In particolare, in base all’articolo 201 cpc, le parti possono nominare un proprio consulente tecnico, il quale, oltre ad assistere alle operazioni del consulente del giudice, “partecipa all’udienza e alla camera di consiglio ogni volta che interviene il consulente del giudice, per chiarire e svolgere, con l’autorizzazione del presidente, le sue osservazioni sui risultati delle indagini tecniche”.
Nell’ambito dell’istruzione probatoria, peraltro, la consulenza tecnica è un procedimento “di integrazione della prova” e non un mezzo di prova in senso stretto: di conseguenza, la parte onerata di provare i fatti costitutivi del diritto che fa valere in giudizio non può pretendere di fornire la prova ricorrendo alla Ctu.
In sostanza, la consulenza tecnica, lungi dal supplire alle carenze istruttorie di una delle parti, serve piuttosto per valutare tecnicamente i dati oggettivi già acquisiti agli atti di causa, senza che le parti possano sottrarsi al proprio onere probatorio: in concreto, ciascuno dei contendenti in giudizio dovrà aver già dedotto i fatti che pone a fondamento delle sue pretese, fatti che il giudice rimetterà alla valutazione del consulente, quando ritenga di non essere in grado di procedere direttamente.
Alla luce del quadro suesposto, la sentenza in rassegna ha fornito un importante apporto interpretativo, chiarendo che, anche in ambito tributario, le risultanze peritali di cui il giudice si sia avvalso per la decisione del caso sottoposto al suo esame vanno contestate in modo specifico e puntuale, non essendo ammesse generiche doglianze.

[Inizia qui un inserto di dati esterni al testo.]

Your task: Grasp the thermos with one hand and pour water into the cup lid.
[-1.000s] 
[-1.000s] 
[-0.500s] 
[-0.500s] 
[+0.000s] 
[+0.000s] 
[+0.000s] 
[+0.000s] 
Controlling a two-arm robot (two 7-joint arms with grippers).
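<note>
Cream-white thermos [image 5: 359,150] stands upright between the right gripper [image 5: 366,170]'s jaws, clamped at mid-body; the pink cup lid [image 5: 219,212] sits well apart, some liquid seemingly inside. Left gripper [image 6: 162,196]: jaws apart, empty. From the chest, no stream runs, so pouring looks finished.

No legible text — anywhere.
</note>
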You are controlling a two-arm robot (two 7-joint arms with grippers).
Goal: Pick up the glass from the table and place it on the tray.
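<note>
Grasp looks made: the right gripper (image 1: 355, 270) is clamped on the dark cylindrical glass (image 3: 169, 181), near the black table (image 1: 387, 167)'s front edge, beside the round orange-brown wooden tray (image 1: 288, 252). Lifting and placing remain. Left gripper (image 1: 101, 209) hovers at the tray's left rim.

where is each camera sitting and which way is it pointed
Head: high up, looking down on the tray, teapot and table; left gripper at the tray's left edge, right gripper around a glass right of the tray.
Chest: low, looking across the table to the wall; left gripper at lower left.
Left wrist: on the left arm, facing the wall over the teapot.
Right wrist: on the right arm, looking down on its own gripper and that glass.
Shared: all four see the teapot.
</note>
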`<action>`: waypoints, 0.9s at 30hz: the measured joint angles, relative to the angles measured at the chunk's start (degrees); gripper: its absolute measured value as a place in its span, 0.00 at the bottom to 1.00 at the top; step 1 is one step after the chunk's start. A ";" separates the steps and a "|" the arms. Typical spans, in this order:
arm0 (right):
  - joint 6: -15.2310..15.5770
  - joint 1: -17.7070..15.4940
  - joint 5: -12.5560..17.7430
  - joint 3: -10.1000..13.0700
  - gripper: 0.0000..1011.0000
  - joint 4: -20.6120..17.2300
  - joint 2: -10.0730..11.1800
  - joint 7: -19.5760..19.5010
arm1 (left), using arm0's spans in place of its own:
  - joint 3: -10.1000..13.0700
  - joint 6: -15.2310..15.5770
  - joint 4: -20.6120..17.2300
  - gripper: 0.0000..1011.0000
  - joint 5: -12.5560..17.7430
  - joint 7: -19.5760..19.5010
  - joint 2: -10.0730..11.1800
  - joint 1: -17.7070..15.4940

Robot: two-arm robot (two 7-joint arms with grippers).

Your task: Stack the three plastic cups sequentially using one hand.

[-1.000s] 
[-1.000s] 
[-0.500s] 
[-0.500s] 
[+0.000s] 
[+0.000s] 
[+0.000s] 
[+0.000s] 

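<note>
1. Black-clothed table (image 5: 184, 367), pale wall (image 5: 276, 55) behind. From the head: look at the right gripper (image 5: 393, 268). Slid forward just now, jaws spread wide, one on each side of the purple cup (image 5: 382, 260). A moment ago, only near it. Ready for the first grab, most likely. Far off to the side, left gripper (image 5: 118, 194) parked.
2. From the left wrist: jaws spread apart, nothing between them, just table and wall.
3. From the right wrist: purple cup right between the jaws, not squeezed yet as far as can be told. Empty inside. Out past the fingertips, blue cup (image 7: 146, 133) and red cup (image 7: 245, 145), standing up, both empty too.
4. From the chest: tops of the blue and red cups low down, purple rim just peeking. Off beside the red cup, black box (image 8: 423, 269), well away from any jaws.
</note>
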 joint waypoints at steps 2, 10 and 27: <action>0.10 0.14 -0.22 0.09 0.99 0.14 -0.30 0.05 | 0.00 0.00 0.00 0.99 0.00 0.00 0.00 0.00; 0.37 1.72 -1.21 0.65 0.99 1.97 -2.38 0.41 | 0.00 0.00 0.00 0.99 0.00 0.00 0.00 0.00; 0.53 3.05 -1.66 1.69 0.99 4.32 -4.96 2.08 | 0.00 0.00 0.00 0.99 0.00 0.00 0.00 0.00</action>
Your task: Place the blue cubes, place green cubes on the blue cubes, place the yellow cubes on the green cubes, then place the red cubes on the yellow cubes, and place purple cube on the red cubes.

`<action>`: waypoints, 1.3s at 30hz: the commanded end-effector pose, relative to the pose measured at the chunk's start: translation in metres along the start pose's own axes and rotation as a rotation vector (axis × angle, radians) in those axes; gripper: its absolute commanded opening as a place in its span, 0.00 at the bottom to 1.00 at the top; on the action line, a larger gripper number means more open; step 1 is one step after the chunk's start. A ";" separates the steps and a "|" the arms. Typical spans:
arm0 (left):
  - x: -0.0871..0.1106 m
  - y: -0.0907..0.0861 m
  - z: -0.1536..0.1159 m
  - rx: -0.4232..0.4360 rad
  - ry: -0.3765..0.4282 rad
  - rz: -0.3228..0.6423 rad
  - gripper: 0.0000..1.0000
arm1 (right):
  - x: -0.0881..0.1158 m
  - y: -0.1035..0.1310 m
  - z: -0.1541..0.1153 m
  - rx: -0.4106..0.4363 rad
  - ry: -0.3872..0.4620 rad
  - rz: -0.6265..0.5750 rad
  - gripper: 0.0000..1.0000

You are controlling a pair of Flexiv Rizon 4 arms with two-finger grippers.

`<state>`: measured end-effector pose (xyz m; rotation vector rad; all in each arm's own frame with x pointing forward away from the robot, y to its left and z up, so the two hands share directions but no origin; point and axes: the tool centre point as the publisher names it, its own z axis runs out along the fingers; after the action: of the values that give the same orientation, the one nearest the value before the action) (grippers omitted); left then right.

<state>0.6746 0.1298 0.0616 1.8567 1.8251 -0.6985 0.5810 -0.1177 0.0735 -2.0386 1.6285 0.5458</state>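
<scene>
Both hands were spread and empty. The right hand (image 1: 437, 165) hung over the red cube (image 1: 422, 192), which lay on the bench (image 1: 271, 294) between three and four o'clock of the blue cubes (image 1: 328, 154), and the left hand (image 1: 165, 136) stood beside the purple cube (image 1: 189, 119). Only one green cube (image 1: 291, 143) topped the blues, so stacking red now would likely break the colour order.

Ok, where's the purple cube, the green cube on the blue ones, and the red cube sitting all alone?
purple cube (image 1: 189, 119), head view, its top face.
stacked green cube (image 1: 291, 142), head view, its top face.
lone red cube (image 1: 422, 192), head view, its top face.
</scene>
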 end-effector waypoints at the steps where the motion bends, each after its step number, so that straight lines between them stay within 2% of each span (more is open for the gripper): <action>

Più precisamente, come già illustrato in precedenza, le censure che si intendono sollevare, per poter essere considerate rilevanti, debbono sostanziarsi nella trascrizione nel ricorso sia dei passaggi della consulenza tecnica che rendano evidente l’asserita omissione o inesattezza di giudizio, sia delle critiche alla sentenza che si intende contestare.